* [Directions]: In your answer, repeat each line of the data exactly.
───── Provided material ─────
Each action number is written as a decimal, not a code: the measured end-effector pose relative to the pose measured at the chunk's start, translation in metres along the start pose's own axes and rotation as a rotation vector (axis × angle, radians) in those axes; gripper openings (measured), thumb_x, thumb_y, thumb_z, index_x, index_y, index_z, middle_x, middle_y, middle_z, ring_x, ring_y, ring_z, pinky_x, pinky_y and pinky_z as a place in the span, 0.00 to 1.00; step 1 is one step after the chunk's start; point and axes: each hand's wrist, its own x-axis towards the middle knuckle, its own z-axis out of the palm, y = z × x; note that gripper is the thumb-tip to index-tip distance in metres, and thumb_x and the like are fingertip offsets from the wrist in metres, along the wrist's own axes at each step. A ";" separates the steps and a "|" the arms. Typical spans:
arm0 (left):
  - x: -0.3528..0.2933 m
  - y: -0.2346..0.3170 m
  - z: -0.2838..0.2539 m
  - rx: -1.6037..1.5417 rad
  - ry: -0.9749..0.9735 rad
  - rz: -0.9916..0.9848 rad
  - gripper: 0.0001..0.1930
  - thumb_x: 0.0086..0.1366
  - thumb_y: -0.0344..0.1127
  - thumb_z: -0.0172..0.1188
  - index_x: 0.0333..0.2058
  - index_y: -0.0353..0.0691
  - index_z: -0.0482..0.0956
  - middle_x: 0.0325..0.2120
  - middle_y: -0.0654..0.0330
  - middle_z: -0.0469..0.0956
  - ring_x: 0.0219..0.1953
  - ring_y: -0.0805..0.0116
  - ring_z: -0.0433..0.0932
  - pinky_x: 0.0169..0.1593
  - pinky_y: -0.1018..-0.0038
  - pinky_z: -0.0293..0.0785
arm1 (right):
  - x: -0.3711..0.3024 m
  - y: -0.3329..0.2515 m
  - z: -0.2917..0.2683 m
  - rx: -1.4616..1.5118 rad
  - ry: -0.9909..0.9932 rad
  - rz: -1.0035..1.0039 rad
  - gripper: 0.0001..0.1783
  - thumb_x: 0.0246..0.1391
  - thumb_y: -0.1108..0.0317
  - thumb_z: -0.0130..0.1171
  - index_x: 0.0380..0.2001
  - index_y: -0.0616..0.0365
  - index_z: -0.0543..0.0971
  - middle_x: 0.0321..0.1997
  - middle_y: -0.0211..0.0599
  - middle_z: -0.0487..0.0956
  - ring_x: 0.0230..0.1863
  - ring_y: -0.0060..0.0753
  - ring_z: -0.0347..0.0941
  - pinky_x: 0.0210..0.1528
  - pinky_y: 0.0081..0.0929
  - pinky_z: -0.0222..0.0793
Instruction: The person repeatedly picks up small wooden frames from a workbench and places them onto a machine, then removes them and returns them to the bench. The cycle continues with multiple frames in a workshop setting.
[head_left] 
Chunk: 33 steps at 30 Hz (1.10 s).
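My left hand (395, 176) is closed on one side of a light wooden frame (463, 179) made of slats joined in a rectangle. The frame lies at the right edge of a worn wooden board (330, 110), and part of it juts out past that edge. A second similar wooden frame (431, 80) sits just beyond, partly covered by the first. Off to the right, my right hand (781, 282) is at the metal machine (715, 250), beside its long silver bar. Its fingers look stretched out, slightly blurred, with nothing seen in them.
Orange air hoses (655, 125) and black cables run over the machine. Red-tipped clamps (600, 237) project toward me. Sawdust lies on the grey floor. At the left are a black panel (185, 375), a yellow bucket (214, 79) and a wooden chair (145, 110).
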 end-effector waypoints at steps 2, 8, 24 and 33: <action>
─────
* [Solution for this problem]:
Each action number is written as a decimal, not a code: the measured end-effector pose relative to the pose measured at the chunk's start, translation in metres along the start pose's own axes and rotation as a rotation vector (axis × angle, radians) in those axes; gripper openings (measured), thumb_x, thumb_y, thumb_z, index_x, index_y, index_z, middle_x, middle_y, middle_z, ring_x, ring_y, ring_z, pinky_x, pinky_y and pinky_z as a place in the span, 0.00 to 1.00; step 1 is one step after the chunk's start; point and axes: each hand's wrist, its own x-axis towards the middle knuckle, its own z-axis out of the palm, y = z × x; note that gripper is the thumb-tip to index-tip distance in metres, and thumb_x and the like are fingertip offsets from the wrist in metres, along the wrist's own axes at each step. A ";" separates the steps and a "|" the arms. Typical spans:
arm0 (left):
  - x: -0.3528..0.2933 m
  - y: -0.2346..0.3170 m
  - z: -0.2838..0.2539 m
  - rx: -1.6037..1.5417 rad
  - ry: -0.9749..0.9735 rad
  - rz: -0.9916..0.9848 rad
  - gripper: 0.0001..0.1930
  - thumb_x: 0.0086..0.1366
  - thumb_y: -0.0344..0.1127
  - thumb_z: -0.0172..0.1188
  - index_x: 0.0333..0.2058
  - index_y: -0.0353..0.0691
  - index_z: -0.0482..0.0956
  - middle_x: 0.0325..0.2120
  - middle_y: -0.0654..0.0330
  - middle_z: -0.0469..0.0956
  - ring_x: 0.0219..0.1953
  - ring_y: -0.0805..0.0116
  - ring_z: -0.0433..0.0932
  - pinky_x: 0.0169..0.1593
  - pinky_y: -0.1018..-0.0038
  - pinky_z: -0.0293..0.0785
arm1 (right):
  - x: -0.3711..0.3024 m
  - y: -0.3329..0.2515 m
  - z: -0.2917..0.2683 m
  - rx: -1.4616..1.5118 rad
  - ry: -0.9909..0.9932 rad
  - rz: -1.0035..1.0039 rad
  - gripper: 0.0001..0.1783
  - thumb_x: 0.0246..0.1391
  - thumb_y: -0.1108..0.0317
  - thumb_z: -0.0130..0.1171
  - index_x: 0.0380..0.2001
  - index_y: -0.0616..0.0365
  - index_z: -0.0543..0.0971
  - middle_x: 0.0321..0.1997
  - middle_y: -0.0211..0.0599
  - middle_z: -0.0487..0.0956
  - ring_x: 0.0230..0.1863
  - ring_y: -0.0060..0.0753
  - ring_z: -0.0347..0.0941
  - pinky_x: 0.0210..0.1528
  - pinky_y: 0.0081..0.0929
  - pinky_z: -0.0222..0.0793
Instruction: The person repeatedly picks up small wooden frames from a workbench and places them onto a machine, then removes them and returns them to the bench. The cycle continues with multiple frames in a workshop setting.
[head_left] 
Chunk: 33 steps at 30 Hz (1.10 s).
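My left hand (395, 176) is closed on one side of a light wooden frame (463, 179) made of slats joined in a rectangle. The frame lies at the right edge of a worn wooden board (330, 110), and part of it juts out past that edge. A second similar wooden frame (431, 80) sits just beyond, partly covered by the first. Off to the right, my right hand (781, 282) is at the metal machine (715, 250), beside its long silver bar. Its fingers look stretched out, slightly blurred, with nothing seen in them.
Orange air hoses (655, 125) and black cables run over the machine. Red-tipped clamps (600, 237) project toward me. Sawdust lies on the grey floor. At the left are a black panel (185, 375), a yellow bucket (214, 79) and a wooden chair (145, 110).
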 end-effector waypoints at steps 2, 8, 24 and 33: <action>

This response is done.